Chi va piano va sano, mais c’est prestissimo,

Les cornes dans les brumes,

Qu’on ne sait par quel bout attraper le taureau,

Le marteau sur l’enclume ;

Quand l’avenir nous gratte, pisser dans un violon

Pour chercher l’harmonie

Parmi les requiem et la pire oraison

Sous les cuivres puissants de nos lobbytomies

Et pourtant nous pouvons, de partitions nouvelles,

Traire les mélodrames, braire des mélodies,

Balancer le pipeau par delà les buissons

Crever l’abcès de nos dissonances plurielles

Régénérer partout les instruments de vie

Et viser le pouvoir de réorchestration.

(La bande son : « Love of an orchestra », The First Days of Spring, Noah and the Whale, 2009)

« Everything you want is on the other side of fear »

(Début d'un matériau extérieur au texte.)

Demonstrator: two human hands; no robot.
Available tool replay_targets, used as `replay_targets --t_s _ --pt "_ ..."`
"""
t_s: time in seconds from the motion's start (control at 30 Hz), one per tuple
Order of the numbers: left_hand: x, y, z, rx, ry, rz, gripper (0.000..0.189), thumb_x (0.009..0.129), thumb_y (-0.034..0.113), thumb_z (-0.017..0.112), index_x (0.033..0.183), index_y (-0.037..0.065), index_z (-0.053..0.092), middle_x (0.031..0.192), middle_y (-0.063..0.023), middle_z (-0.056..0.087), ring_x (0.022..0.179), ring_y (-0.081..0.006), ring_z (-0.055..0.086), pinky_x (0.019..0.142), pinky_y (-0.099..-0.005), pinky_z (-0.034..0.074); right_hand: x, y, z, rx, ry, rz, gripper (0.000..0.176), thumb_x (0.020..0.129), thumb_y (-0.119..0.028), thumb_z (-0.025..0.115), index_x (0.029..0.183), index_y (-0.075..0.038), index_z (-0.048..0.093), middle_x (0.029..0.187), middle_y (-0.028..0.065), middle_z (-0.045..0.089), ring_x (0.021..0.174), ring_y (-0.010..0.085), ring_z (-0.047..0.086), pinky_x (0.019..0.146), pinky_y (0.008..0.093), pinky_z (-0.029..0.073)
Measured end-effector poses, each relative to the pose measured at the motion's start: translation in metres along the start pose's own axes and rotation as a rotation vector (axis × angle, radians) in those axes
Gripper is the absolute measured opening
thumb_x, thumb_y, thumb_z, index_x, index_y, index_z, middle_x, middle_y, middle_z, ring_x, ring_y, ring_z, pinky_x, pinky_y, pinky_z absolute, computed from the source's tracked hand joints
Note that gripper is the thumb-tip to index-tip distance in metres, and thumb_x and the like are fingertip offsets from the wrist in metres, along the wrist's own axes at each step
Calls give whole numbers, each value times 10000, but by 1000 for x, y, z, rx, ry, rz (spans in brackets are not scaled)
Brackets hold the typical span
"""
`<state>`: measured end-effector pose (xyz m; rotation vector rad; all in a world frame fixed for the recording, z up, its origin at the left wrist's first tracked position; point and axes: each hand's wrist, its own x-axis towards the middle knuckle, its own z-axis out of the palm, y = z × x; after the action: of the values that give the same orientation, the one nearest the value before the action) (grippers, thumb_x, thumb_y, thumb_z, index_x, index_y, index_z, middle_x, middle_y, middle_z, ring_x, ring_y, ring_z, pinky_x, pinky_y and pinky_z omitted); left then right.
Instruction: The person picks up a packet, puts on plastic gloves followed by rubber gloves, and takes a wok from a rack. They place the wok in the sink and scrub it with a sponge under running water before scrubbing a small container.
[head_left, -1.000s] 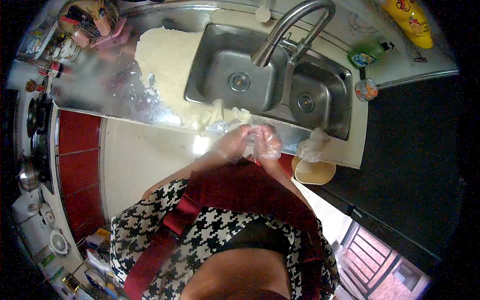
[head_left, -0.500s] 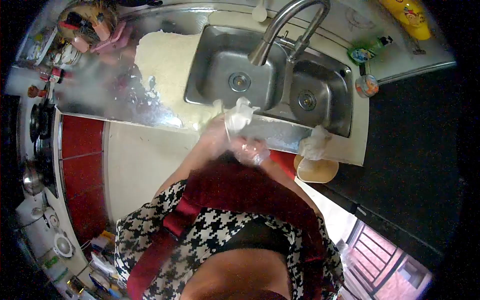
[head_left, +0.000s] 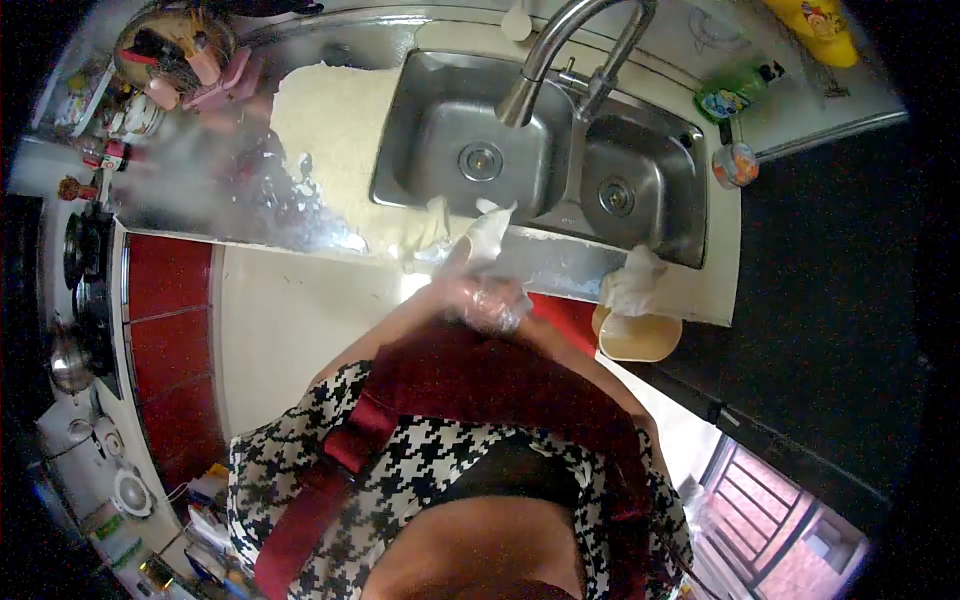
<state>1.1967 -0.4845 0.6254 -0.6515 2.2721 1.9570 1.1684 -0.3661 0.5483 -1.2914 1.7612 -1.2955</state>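
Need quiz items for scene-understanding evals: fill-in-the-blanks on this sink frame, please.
1. The steel sink has ___ basins.
2. The right hand wears a clear plastic ___.
3. The cupboard fronts below the counter are ___.
Missing words: two; glove; red.

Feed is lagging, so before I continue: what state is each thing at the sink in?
Curved steel faucet: no water seen running.
Double steel sink: both basins empty.
Right hand: wearing a clear plastic glove.
Left hand: gripping a loose whitish plastic glove, which sticks upward.
Cream-white sheet: spread flat on the steel counter.
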Motion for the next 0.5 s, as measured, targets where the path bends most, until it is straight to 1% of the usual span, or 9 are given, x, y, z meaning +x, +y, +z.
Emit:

Frightened afraid effrayé, se frayer un chemin à travers la frousse froide, l’effroi en devient chaud, c’est chaud d’avoir les foies, la peur ne nous fait pas « Peuh! » mais tout un tas de « Bouh! »

et puis ça bout ça bout on n’en voit pas le bout, on se fait de la bile, on a la bile en tête on fonce forcenés vers le miroir aux alouettes qui s’entête à chanter que je te plumerai.

On est frigorifiés, frappés par la terreur on se retrouve à terre, à taire nos aigreurs les veilles de nos guerres, de tous les jours, Hardi, Allons, Majusculisons-Nous, plantons-là nos boucliers et dressons fiers nos Cous, il en va de la foi au-dessus de la foire, il en va de la vie au-delà de nos vices, l’action sur le chemin bientôt des sacrifices nous consolera mieux que tous les artifices…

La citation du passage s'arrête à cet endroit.